Runners-Up : there's a ton of those. Deadpool, the Teenage Mutant Ninja Turtles, the X-Men's entire roster of good guys – and I still have a bit of a soft spot for The Mask, although I'm not sure you could call Mister Bighead a good guy...

Best Serious Villain : Iago is – pretty fucking hard to beat. Shakespeare isn't afraid to design a character who's wholly and entirely committed to malevolence and to do that centuries before we'd get our guiltless Saturday morning villains who don't need much in the way of impetus. The difference is most modern bad guys either have a logical motive or have deluded themselves into thinking that pursuing Evil with a capital E is a worthwhile endeavour. It's so rare to find someone who feels like tinkering around in the dregs of morality to find out what's hidden in the deepest, darkest corners, in comparison. Iago feels like he's more interested in the roots of Evil, as opposed to being bad because Bad is somehow Good.

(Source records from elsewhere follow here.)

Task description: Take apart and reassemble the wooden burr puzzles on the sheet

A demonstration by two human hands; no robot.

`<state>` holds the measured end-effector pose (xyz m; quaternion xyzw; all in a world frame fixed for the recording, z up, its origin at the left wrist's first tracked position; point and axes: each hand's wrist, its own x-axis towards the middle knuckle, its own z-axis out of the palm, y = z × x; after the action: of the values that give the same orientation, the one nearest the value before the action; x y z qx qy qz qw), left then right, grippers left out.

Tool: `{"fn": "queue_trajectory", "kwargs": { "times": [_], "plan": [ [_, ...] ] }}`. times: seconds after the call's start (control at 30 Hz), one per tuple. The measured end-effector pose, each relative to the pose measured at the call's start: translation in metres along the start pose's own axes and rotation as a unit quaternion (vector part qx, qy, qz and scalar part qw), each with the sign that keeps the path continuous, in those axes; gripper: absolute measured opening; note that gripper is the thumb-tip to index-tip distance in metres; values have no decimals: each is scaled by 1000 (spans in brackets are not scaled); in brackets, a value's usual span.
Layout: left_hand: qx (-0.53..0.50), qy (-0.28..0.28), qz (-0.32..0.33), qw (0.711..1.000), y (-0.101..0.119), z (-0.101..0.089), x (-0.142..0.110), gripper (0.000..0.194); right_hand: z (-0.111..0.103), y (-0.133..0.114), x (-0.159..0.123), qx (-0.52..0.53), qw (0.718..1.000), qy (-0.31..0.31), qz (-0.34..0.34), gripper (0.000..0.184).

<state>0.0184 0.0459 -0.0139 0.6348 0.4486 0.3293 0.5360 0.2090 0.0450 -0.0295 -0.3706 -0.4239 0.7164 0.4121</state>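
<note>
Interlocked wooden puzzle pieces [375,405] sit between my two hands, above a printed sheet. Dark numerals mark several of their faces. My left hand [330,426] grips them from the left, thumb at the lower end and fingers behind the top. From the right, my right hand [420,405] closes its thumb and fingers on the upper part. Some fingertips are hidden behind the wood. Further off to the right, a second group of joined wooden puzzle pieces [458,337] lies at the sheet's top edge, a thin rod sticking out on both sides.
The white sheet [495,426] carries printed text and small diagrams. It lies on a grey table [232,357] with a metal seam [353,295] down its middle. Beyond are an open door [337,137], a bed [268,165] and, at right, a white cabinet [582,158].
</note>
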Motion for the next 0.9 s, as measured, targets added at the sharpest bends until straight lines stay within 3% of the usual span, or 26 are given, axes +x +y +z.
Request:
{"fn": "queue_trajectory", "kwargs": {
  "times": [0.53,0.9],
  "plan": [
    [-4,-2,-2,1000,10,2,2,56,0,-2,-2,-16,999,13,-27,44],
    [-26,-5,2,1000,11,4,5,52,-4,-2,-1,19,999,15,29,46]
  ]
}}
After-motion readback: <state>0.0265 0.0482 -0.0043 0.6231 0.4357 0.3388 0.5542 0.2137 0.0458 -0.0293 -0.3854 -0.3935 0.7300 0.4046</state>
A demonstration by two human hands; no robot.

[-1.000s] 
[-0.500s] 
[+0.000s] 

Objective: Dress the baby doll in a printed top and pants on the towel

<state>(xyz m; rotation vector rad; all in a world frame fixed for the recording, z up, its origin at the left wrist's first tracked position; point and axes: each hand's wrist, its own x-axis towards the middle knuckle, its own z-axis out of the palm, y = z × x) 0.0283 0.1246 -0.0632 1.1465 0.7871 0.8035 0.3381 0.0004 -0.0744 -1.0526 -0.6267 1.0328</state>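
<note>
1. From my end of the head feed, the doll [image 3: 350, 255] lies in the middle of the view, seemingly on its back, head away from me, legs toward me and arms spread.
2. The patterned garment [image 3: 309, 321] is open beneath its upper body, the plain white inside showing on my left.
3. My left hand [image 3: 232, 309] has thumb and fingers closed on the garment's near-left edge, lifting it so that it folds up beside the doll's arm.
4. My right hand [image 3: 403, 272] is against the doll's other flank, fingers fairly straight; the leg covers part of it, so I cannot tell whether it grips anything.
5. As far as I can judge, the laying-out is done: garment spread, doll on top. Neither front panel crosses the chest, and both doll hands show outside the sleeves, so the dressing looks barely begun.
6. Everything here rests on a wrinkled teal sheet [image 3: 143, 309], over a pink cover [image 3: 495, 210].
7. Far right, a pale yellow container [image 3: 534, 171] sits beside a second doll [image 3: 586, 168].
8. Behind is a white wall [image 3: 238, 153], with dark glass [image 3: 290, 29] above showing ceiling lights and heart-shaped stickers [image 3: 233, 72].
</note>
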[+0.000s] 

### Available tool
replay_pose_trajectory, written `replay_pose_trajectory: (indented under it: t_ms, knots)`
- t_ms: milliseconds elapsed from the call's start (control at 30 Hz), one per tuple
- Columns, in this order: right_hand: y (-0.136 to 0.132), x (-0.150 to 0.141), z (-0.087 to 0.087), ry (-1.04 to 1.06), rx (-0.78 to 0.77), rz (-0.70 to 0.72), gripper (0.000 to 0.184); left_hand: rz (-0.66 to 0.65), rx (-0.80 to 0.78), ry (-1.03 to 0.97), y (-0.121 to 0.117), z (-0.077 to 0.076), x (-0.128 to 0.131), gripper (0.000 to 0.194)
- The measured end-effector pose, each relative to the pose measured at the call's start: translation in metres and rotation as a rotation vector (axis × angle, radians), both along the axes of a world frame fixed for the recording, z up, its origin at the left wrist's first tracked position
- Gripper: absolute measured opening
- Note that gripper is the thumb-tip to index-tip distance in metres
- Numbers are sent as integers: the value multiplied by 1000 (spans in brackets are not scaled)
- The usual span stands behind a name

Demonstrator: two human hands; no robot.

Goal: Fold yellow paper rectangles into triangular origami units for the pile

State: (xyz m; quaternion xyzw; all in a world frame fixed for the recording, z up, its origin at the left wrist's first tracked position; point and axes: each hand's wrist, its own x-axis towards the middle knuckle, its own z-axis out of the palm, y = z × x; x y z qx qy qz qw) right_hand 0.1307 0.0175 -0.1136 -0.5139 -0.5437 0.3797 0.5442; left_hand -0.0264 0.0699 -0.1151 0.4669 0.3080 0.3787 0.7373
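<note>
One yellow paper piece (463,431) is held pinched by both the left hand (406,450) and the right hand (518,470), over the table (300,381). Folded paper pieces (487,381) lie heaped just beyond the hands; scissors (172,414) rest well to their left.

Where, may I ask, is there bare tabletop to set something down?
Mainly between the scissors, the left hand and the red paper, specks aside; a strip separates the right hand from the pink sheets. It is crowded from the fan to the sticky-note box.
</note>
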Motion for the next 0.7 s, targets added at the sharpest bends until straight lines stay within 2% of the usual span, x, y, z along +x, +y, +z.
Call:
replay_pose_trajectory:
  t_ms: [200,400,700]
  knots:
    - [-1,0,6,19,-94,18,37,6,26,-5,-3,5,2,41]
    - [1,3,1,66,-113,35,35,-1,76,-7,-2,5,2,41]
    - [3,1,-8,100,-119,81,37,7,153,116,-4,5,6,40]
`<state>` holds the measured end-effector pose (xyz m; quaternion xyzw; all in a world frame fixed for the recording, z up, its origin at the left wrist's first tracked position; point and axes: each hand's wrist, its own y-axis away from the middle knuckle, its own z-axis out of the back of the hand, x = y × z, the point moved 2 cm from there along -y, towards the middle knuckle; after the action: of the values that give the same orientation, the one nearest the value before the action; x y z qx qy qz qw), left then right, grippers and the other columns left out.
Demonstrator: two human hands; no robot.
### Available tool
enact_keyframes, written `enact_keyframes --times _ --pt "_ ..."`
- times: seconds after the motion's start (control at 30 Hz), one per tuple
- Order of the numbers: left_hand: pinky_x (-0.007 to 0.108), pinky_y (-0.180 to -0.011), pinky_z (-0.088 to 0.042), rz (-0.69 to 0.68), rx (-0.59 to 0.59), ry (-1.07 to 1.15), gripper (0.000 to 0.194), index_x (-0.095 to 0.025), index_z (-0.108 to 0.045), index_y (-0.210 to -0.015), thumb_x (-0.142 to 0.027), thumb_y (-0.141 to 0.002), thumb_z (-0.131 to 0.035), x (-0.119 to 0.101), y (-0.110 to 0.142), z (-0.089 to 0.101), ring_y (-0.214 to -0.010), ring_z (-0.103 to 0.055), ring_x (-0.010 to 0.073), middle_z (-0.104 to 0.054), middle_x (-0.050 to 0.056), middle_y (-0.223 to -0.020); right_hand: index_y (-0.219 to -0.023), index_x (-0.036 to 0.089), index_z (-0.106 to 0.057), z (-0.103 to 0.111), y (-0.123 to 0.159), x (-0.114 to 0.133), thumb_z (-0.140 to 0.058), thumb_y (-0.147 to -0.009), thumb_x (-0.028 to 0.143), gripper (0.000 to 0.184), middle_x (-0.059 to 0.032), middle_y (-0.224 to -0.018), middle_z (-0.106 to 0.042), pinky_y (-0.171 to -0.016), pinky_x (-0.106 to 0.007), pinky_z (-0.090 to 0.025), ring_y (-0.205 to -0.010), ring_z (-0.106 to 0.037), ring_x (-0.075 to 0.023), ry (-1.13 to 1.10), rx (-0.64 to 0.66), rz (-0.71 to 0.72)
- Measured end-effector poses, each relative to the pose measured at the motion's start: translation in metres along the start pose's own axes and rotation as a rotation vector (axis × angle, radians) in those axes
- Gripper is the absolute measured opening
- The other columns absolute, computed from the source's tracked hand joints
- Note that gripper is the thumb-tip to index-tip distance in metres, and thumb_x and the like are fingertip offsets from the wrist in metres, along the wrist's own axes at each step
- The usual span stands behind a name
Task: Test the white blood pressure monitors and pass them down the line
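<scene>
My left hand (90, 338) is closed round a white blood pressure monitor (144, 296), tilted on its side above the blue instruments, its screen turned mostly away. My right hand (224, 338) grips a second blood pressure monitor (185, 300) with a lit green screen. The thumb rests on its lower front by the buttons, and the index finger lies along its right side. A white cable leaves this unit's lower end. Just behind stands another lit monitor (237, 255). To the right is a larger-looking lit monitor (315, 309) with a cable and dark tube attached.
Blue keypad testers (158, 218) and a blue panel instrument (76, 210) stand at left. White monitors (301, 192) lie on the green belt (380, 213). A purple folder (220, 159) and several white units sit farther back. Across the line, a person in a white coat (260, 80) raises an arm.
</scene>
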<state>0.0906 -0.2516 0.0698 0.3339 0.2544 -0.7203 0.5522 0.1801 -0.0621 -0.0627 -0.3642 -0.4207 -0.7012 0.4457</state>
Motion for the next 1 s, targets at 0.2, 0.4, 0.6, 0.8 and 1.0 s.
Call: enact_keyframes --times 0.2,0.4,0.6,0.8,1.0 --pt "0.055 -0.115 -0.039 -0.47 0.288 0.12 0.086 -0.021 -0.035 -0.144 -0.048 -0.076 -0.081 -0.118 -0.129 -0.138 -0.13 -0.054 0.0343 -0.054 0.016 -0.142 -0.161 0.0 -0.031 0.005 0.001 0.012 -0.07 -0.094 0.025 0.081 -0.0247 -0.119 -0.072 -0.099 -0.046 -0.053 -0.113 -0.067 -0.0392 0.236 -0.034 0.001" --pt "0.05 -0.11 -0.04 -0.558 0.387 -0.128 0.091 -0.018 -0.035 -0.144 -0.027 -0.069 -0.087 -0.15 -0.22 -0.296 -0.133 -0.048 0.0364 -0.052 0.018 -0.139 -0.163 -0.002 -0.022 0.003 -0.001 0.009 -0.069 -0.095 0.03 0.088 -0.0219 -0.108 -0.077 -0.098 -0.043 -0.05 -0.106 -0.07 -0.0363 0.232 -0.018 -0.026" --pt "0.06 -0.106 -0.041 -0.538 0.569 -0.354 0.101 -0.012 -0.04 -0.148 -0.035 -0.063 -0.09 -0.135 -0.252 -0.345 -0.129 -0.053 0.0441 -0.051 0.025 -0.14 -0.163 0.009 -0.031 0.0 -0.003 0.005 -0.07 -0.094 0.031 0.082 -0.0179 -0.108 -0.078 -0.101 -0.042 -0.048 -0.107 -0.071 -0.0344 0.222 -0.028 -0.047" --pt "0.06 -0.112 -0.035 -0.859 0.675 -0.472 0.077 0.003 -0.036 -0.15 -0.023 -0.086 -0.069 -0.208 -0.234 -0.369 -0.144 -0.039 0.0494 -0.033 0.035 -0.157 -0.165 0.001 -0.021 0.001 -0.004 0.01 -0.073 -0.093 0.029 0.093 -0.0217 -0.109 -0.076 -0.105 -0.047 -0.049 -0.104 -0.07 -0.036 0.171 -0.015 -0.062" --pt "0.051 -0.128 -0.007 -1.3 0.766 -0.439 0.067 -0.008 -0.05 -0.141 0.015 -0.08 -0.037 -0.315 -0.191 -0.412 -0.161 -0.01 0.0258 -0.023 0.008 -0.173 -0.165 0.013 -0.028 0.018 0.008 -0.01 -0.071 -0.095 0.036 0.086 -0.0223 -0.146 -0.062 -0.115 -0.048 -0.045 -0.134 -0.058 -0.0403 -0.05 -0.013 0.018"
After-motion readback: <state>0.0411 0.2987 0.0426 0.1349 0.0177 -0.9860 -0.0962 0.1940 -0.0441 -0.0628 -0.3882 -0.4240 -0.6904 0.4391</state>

Best Silly Villain : honestly? There's a ton of those. Leave Classic literature and you'll find tons of antagonists who do what they do out of some utterly bonkers set of ideals. I don't count the Joker as one of the silly ones – despite Mark Hamill's performance – because there's some palpable roots to his madness.

Rather, the best honestly silly baddie out there has to be the Tick's own nemesis, Chairface Chippendale. Guy's a parody of Dick Tracy-esque kingpins in that his and his goons' names all end with the suffix -face, and his one and only ambition is to carve his name on the Moon's surface using a set of powerful light-focusing lenses.

As to why he'd do that? Well, he's been bullied all his life and he quite literally has a chair for a face. He's normally suave and debonair enough to maybe pass the Bond Villain initial try-outs, and definitely seems to be a wordly sort – but could you honestly take him seriously? Dude has a chair for a head.

What makes the tragedy sink in a little more is that he's voiced by the immortal Tony Jay. Guy has the class and he has the pipes – but he's destined to be one of the biggest jokes in an already joke-oriented universe where the best available superhero is some overgrown moron who styles himself after a blood-sucking parasite.

In the comics, he eventually ends up down in the pits, drunk off his ass and stuck with trying to piss his name in the snow. Something so simple and so pathetic, which the Tick also denies him. It's almost tragic.

Runners-Up : the villains stable is ginormous. The serious side of things obviously has to start with Darth Vader, while the not-so-serious has to contain Mark Hamill's Joker. I have to fit a few video game villains in there, too, such as Vaas Montenegro, Handsome Jack, Emperor Zinyak, practically every named baddie in the Uncharted series, Dorian Gray, Professor Moriarty, Padraig Ratigan (these two are interchangeable but come on – Vincent Price!), Edward Hyde...

There's too many to count, from far too many sources. A good villain can hold up an entire piece of fictiton and a bad one can cause it to crumble.